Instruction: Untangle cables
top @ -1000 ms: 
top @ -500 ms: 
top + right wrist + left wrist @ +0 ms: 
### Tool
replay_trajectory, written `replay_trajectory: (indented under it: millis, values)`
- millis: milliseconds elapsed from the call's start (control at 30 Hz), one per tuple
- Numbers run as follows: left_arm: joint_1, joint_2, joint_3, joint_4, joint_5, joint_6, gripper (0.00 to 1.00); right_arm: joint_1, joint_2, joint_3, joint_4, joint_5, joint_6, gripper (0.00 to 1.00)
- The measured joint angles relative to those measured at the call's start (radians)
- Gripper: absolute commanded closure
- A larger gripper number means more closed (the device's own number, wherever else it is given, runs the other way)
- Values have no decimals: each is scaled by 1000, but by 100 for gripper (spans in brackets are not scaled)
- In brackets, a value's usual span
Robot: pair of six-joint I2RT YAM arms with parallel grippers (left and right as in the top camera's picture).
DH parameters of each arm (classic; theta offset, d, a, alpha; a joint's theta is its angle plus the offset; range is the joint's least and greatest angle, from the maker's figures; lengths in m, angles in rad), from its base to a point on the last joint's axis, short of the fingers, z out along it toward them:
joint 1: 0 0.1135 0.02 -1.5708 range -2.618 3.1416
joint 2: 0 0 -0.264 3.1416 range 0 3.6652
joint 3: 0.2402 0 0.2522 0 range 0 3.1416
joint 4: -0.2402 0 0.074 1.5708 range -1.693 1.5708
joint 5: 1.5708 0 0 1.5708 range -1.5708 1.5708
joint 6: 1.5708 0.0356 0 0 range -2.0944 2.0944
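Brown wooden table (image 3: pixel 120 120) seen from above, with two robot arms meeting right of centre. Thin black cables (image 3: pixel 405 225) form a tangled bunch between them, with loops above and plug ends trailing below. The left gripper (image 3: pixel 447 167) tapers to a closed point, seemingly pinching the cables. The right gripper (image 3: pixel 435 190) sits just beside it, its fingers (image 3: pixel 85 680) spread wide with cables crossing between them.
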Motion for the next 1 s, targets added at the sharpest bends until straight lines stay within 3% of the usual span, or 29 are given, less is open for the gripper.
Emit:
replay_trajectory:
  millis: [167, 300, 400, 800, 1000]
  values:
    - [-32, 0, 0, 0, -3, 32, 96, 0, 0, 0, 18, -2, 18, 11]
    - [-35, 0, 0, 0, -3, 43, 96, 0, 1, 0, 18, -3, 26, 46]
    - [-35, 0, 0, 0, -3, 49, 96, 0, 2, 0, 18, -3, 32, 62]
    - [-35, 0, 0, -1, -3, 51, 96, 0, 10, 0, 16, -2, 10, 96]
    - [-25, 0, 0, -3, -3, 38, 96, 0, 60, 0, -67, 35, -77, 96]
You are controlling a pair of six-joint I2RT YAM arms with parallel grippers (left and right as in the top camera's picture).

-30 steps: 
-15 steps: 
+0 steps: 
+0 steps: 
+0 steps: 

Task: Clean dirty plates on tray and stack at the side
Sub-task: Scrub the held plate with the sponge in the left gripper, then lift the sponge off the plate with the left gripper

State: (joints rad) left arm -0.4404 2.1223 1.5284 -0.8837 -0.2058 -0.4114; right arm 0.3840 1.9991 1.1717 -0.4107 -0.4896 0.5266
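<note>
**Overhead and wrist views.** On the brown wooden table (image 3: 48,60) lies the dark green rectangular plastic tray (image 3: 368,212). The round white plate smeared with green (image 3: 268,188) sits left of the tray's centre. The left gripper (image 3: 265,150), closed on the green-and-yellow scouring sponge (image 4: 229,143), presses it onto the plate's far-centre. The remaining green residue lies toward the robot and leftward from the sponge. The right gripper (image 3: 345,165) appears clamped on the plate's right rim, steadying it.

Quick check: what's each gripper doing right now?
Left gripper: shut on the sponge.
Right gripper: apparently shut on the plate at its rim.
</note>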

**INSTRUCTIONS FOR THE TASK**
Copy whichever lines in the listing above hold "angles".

**REPLY**
- The measured joint angles relative to those measured at the call's start (radians)
DH parameters of each arm (classic; theta offset, d, a, alpha; a joint's theta is its angle plus the offset; range is the joint's least and greatest angle, from the maker's figures; lengths in m, angles in rad), from its base to a point on the last joint's axis, short of the fingers, z out along it toward them:

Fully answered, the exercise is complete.